Leeches, Wait-a-Whiles, and Rejection

Posted: May 9, 2016

Phew! We are looking at another 4 days to the end of the Direct Research (DR) period. As usual it has been a marathon for all of us at the SFS Center for Rainforest Studies (CRS). DR time is an interesting period in the lives of students and staff. The first two weeks are dedicated for data collection activities. The usual 9am-5pm routine is temporarily suspended, as data collection takes centre stage, with research groups dispersing to various study sites within the Wet Tropics. The excitement is not only in the success in obtaining good data, but also in the experiences which go with the process. Students share scintillating stories of how they got encumbered by wait-a-whiles (a notorious vine with nasty spines on the leaves and stalk), stung by rainforest stinging trees, encountered leeches, picked up numerous ticks, and so on. Although these encounters might sound piddly, they tend to be the most enduring memories of DR experiences. They are humorously shared in conversations with friends and family, on social media and so on — they are the fun moments which remain etched in memory. I believe this is one of reasons why the SFS program unique. There are few opportunities for undergraduate students to undertake the kind of real world research which SFS students are exposed to.

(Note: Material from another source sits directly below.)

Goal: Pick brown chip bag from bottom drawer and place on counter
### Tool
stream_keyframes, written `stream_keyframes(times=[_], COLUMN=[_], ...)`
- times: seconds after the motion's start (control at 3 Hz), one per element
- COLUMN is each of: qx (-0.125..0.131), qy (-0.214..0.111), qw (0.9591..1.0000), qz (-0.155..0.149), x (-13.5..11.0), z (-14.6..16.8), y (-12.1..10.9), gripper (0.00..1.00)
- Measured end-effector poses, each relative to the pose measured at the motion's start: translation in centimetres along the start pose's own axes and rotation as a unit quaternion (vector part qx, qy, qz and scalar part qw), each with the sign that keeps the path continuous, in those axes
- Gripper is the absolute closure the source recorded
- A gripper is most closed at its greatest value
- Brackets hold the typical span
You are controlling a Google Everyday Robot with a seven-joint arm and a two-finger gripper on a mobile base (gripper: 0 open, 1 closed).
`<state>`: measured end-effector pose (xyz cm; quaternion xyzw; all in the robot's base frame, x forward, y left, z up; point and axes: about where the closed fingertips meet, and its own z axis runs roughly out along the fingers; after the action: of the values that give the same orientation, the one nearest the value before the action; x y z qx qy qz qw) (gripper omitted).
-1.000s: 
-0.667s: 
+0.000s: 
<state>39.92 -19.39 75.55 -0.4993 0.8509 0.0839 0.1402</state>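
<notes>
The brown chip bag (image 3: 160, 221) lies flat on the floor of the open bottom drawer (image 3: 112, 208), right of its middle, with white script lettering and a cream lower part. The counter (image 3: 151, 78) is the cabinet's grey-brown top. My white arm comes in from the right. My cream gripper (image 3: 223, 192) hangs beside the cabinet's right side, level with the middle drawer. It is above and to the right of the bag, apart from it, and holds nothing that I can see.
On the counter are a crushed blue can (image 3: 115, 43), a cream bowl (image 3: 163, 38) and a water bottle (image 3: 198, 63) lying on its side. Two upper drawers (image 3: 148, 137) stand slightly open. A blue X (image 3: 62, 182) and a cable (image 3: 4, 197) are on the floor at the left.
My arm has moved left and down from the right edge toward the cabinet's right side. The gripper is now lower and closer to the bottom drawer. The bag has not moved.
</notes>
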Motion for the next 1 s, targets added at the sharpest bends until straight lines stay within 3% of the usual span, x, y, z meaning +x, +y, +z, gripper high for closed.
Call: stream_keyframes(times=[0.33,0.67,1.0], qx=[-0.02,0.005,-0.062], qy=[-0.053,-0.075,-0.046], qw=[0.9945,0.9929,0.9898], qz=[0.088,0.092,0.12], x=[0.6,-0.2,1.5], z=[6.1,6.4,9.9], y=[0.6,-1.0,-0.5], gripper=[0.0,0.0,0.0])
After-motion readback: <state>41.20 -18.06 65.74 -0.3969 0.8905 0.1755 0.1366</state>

This semester, students had an opportunity to choose from 3 projects focusing on: Indigenous tourism, tree kangaroos, and secondary forests. Consequently, there were 3 student research groups, one group for each of the projects. The Tree Roo group embarked on a mission to map the distribution of this cryptic arboreal marsupial within the Tablelands region. Research involving the very cute tree kangaroo is always popular with students. However, since this mammal is quite cryptic and arboreal, it calls for patience just to see it, let alone study it, while it is in its natural environment. That said, if the students’ enthusiasm in data analysis and write up is anything to go by, they will no doubt be coming up with interesting findings. I look forward to listening to their oral presentations.

Students who chose to research secondary forests succession spent time establishing transects to characterize various biotic and abiotic factors of the ecosystem. I’m told that the number of measurements involved in this type of study is mind-boggling. Students from this research group have to put in the hard yards; not to mention the usual encounters with leeches, wait-a-whiles, and ticks (the fun part!)

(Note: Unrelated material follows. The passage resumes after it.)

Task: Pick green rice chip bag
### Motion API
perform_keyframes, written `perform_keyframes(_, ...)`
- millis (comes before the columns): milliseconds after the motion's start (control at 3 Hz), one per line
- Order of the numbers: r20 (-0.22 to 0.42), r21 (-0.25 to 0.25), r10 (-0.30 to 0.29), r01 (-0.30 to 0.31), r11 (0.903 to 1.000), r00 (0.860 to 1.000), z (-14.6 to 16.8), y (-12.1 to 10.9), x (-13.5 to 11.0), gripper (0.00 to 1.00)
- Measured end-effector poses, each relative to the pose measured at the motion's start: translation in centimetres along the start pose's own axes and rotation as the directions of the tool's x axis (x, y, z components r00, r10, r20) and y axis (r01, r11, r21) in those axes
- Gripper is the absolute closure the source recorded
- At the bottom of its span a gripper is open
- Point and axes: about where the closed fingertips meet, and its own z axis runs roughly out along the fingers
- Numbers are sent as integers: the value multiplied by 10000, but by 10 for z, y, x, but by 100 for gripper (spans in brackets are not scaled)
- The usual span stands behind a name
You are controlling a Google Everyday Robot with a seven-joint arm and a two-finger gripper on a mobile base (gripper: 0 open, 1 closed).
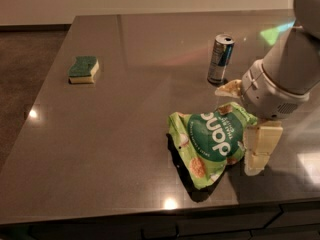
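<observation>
The green rice chip bag [210, 144] lies crumpled near the front edge of the dark table [135, 109], its dark green circle with white lettering facing up. My gripper [245, 118] is at the bag's right edge, low over the table. It is open: one cream finger [259, 146] stands in front of the bag's right side, and the other [229, 88] is behind it, near the can. The bag's right edge lies between them. The grey arm [290, 69] comes in from the upper right.
A slim silver and blue can [220, 59] stands upright just behind the gripper. A green-and-yellow sponge [83, 69] lies at the far left of the table. The table's front edge runs close below the bag.
</observation>
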Motion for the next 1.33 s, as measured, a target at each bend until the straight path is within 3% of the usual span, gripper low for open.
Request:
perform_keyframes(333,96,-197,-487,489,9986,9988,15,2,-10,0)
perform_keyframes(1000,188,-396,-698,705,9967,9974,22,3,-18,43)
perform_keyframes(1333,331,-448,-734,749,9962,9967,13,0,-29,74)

Students establishing transects. Photo courtesy of Lucy Portman.

The third group focused their inquiry on Indigenous tourism, visiting three of the most popular locations in far north Queensland, namely: Mossman Gorge, Rainforestation Nature Park, and Tjapukai. They surveyed visitors seeking Indigenous tourism experiences. Most tourists happily agreed to participate in the survey. However, truth be told, there were some rejections, which the students took in their strides. I believe the students’ research experiences were greatly enriched by their interactions with tourists in the course of their visit. They joined tourists in walking the trails, watched and participated in Aboriginal cultural dances, threw boomerangs, watched indigenous performers bellowing animal sounds through digeridoo and so on. And yes, they also had time to cuddle a Koala! It is not all work and no play.


DR students at Rainforestation Nature Park.